Update 5. I compared the amino acids in the putative protective antibody binding sites, and tentatively conclude that while there may be a little cross-protection between the vaccine H1N1 and the epidemic H1N1, there’s not likely to be a lot.

Update 4.5: This is getting way past tl;dr territory, so I’m going to show my work in this post but add another post to give just the summary is what I’m doing and concluding

Update 4: Looked at conserved residues to try to validate Gerhard’s epitope prediction.
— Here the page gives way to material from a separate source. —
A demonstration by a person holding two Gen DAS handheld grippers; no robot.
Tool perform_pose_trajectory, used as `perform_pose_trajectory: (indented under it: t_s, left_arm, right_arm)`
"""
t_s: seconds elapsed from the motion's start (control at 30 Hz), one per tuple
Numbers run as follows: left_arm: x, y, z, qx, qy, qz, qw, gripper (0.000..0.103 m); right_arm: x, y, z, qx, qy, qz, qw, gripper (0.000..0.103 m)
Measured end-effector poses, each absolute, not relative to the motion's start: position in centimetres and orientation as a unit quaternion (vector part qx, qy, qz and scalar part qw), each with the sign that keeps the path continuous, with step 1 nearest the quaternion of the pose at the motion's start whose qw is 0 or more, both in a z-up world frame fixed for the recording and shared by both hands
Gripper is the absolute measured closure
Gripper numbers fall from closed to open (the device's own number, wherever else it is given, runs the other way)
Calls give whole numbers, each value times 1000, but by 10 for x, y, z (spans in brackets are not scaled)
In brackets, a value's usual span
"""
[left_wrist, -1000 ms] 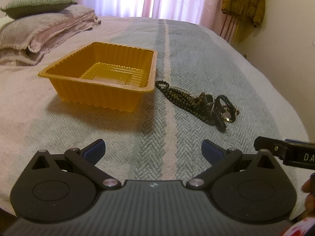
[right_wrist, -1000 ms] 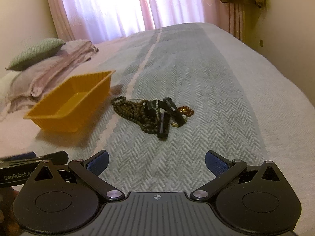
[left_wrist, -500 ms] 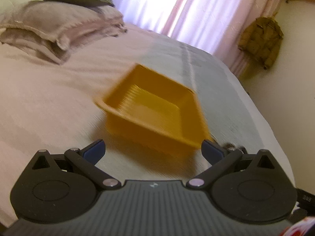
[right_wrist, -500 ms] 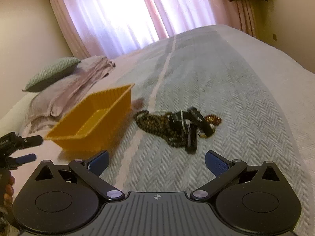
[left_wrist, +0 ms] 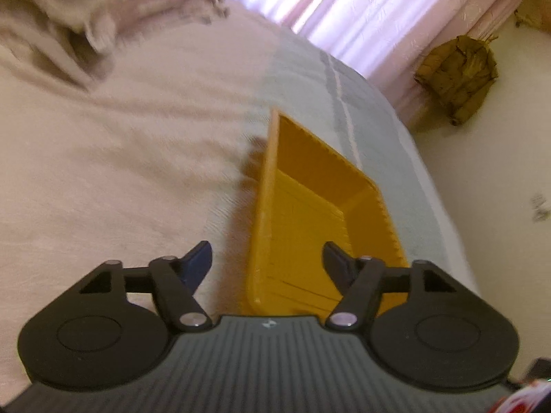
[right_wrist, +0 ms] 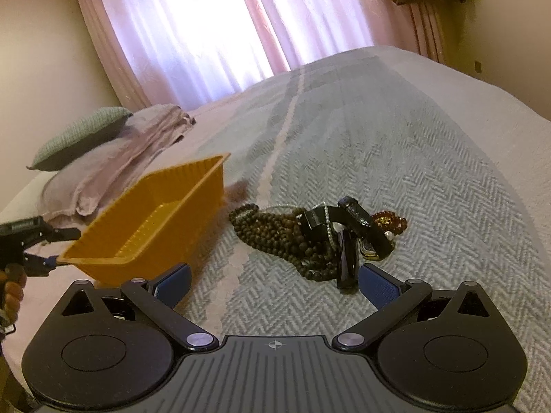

Conserved areas seem consistent with his conclusions

Update 3: Quick comparison of Gerhard’s prediction of antigenic sites, vs. the differences between the vaccine and the epidemic H1N1

Update 2: Added reference and figure from Walter Gerhard’s 1982 analysis of antibody epitopes of H1 hemagglutinin.)
The regular influenza vaccine this year included an H1N1 virus. Will that protect against infection with the new H1N1 strain? (See what I did there?  I didn’t say “swine flu.”)  (Oops.)

I’ve seen several statements in the media that the vaccine won’t protect, but I haven’t seen any explanation why not.  (If anyone knows more about how it was determined that the vaccine wouldn’t give much cross-protection, and who said it, please let me know.)  But it wouldn’t be surprising if there wasn’t much cross-protection; two different H1s can be significantly different.

(I’m assuming that most people who are interested in this are at least generally aware of the H and N nomenclature and so on.  If not, The Virology Blog has a brief outline of the structure of influenza here, and there are primers on influenza at The Flu Wiki here, here, here, and here.)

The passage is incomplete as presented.